Output all the data exactly. Pictures do not belong in the copy.

[[ Information supplied, beginning ]]

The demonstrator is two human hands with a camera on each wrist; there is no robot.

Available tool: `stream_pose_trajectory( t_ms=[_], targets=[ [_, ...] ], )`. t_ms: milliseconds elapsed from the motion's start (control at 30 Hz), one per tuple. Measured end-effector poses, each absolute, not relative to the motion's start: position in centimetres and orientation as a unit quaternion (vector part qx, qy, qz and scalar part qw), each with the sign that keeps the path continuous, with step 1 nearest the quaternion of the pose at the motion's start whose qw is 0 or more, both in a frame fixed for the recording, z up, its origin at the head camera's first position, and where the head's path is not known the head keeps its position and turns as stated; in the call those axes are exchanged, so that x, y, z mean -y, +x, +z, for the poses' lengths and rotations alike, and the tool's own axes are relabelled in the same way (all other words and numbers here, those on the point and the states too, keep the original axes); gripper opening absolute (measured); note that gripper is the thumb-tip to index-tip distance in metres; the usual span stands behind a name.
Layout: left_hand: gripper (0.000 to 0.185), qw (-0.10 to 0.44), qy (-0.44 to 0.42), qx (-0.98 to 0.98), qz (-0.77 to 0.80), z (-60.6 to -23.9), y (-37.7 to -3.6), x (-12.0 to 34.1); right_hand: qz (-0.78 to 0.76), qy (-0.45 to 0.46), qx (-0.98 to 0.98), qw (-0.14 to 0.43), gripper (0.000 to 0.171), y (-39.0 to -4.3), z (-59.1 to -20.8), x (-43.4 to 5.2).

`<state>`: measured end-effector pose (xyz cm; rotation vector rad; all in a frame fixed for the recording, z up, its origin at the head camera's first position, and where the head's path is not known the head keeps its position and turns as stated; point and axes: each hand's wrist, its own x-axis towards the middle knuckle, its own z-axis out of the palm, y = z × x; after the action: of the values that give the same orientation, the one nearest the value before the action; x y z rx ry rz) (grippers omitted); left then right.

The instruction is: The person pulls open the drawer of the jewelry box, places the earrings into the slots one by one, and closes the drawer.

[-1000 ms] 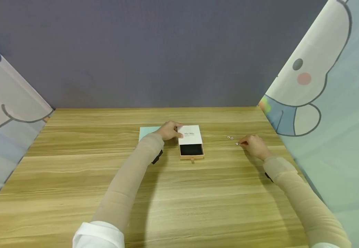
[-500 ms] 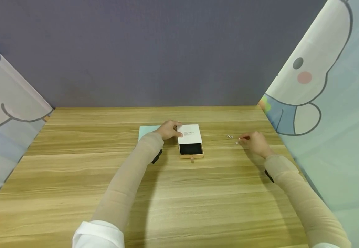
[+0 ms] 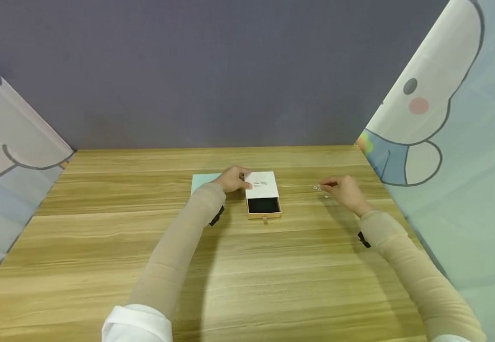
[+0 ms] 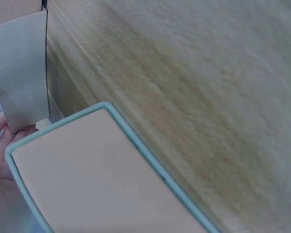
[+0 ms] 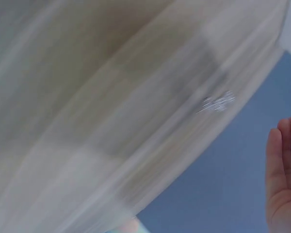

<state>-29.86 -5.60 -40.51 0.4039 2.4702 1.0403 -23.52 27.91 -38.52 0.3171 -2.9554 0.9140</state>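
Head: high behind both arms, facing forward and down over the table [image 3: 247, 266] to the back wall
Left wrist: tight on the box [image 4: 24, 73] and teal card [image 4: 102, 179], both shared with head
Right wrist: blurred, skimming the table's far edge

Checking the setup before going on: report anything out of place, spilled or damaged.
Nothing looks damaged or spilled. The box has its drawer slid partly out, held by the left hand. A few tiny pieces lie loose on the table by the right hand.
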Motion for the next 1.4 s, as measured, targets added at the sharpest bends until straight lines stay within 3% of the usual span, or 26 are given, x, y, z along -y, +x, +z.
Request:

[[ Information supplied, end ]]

→ **Answer space**
The demonstrator is two human hands with a camera on each wrist; there is no robot.

Available tool: `stream_pose_trajectory( t_ms=[_], targets=[ [_, ...] ], )`. t_ms: milliseconds elapsed from the motion's start (control at 30 Hz), one per tuple. Measured end-effector poses, each absolute, not relative to the motion's start: position in centimetres and orientation as a unit quaternion (vector part qx, qy, qz and scalar part qw), each with the sign that keeps the path continuous, with step 1 nearest the quaternion of the pose at the motion's start whose qw is 0 or more, both in a frame fixed for the recording, z up, its origin at the head camera's first position, and where the head's path is not known the head keeps its position and turns as stated; in the call those axes are exchanged, so that x, y, z mean -y, +x, +z, for the poses' lengths and rotations alike, and the tool's own axes are relabelled in the same way (all other words and numbers here, those on the point and the states too, keep the original axes); gripper opening absolute (measured); note that gripper is the thumb-tip to index-tip distance in metres; the usual span stands behind a name.
Layout: left_hand: gripper (0.000 to 0.185), qw (-0.10 to 0.44), qy (-0.44 to 0.42), qx (-0.98 to 0.98), qz (-0.77 to 0.80), z (-60.6 to -23.9), y (-37.7 to -3.6), x (-12.0 to 34.1); right_hand: qz (-0.78 to 0.76), qy (-0.45 to 0.46), qx (-0.98 to 0.98), qw (-0.14 to 0.43), gripper (0.000 to 0.171), y (-39.0 to -4.3), z (-59.1 to -20.8), x (-43.4 to 5.2).

`<state>`: measured end-effector pose (xyz cm; rotation vector rad; all in a frame fixed for the recording, z up, its origin at the head camera's first position, and where the head's path is not known the head keeps its position and turns as stated; point and axes: each hand's wrist, its own x-axis towards the middle knuckle, its own z-axis out of the palm, y = z × x; after the action: of the values that give the same orientation, the one nearest the value before the action; x y z rx ry rz) (grippers omitted); left then right.

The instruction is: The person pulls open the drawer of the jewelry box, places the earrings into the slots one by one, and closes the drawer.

[-1000 ms] 
[-500 ms] 
[+0 ms] 
[+0 ms] 
[+0 ms] 

<state>-29.86 -5.60 -40.51 0.4039 2.4702 1.0403 -23.52 27.91 -38.52 0.3171 -2.9554 0.9140</state>
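Head: high behind both arms, facing forward and down over the table [image 3: 247, 266] to the back wall
Left wrist: tight on the box [image 4: 24, 73] and teal card [image 4: 102, 179], both shared with head
Right wrist: blurred, skimming the table's far edge

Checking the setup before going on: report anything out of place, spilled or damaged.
Nothing looks damaged or spilled. The box has its drawer slid partly out, held by the left hand. A few tiny pieces lie loose on the table by the right hand.
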Motion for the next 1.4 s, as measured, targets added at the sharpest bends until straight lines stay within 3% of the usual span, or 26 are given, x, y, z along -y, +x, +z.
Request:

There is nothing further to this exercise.